Cardinal Brancaccio was deprived of the direction of the Bohemian affairs that had recently been entrusted to him. His successor, Cardinal Peter of St. Angelo, acted entirely according to the wishes of the Bohemian enemies of church-reform. The representatives of Hus at the papal court were declared to be heretics; some were imprisoned, while others succeeded in escaping to Prague. The cause of Hus at the papal courts was definitively lost and a decisive condemnatory judgment against him was being prepared. Momentous events, however, occurred in Prague before the judgment became known there.

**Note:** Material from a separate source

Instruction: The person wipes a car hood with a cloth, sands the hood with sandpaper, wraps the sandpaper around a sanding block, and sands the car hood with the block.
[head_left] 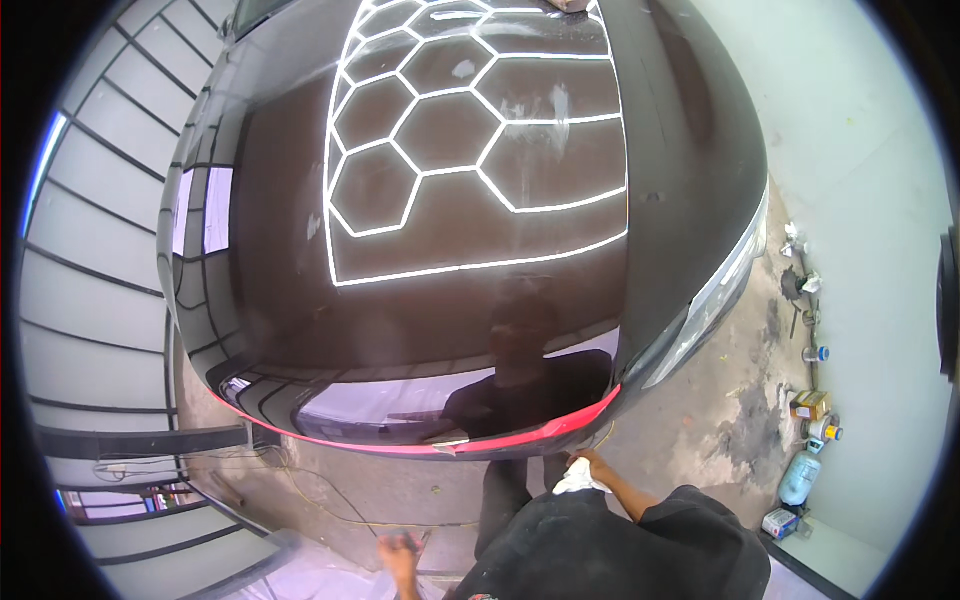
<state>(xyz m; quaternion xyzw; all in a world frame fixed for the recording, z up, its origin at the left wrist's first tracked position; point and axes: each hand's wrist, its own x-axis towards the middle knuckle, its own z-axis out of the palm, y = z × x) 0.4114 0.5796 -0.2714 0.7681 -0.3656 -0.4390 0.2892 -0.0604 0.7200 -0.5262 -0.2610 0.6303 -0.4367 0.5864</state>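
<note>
A glossy dark brown car hood (270,300) spreads out before me. White lines in a hexagon pattern (450,172) cover its middle and far part, with a grey haze along them. Red-pink tape (545,432) follows the hood's front edge. Below that edge, close to my body, my right hand (598,463) is closed on a crumpled white cloth (577,478). My left hand (400,552) is held low, away from the car. Its fingers are blurred, and whether something is in them I cannot make out.
A light blue gas cylinder (800,478), a cardboard box (808,404) and small containers stand along the right wall. A thin yellowish hose (350,522) lies on the concrete floor (690,430). Dark-framed panels (95,300) rise at left. A brownish object (570,4) sits at the hood's far end.
</note>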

The attempt to establish at Prague the sale of indulgences in a manner that was particularly repulsive to the citizens had produced a state of feverish excitement. The Germans and Romanist partisans declared that they would burn the Bethlehem chapel and murder all heretics. Among the friends of church-reform the more frivolous and unreflecting men were led astray and organised demonstrations that must have been very painful to the truly pious mind of Hus. Jerome was still in Prague, and Hus, perhaps better acquainted with his eloquence and learning than with his many faults, did not attempt to exercise sufficient restraint over him. It was, therefore, undoubtedly with the connivance of Jerome that one of King Venceslas's favourite courtiers, Lord Vok of Waldstein, organised a grotesque procession of which all sober-minded citizens disapproved. It is probable that King Venceslas, who was not at Prague on the day the procession took place, was utterly unaware of the intended folly of his courtier, but when after the death of Hus and the movement of universal fury which the news of it caused in Bohemia, the Council of Constance wished to attack the King of Bohemia, he was accused of complicity.[1] It is certain that on June 24

  1. This is stated in the acts of accusation against the King and Queen of Bohemia (Palacky, Documenta, pp. 638–642). These acts contain many untruthful statements.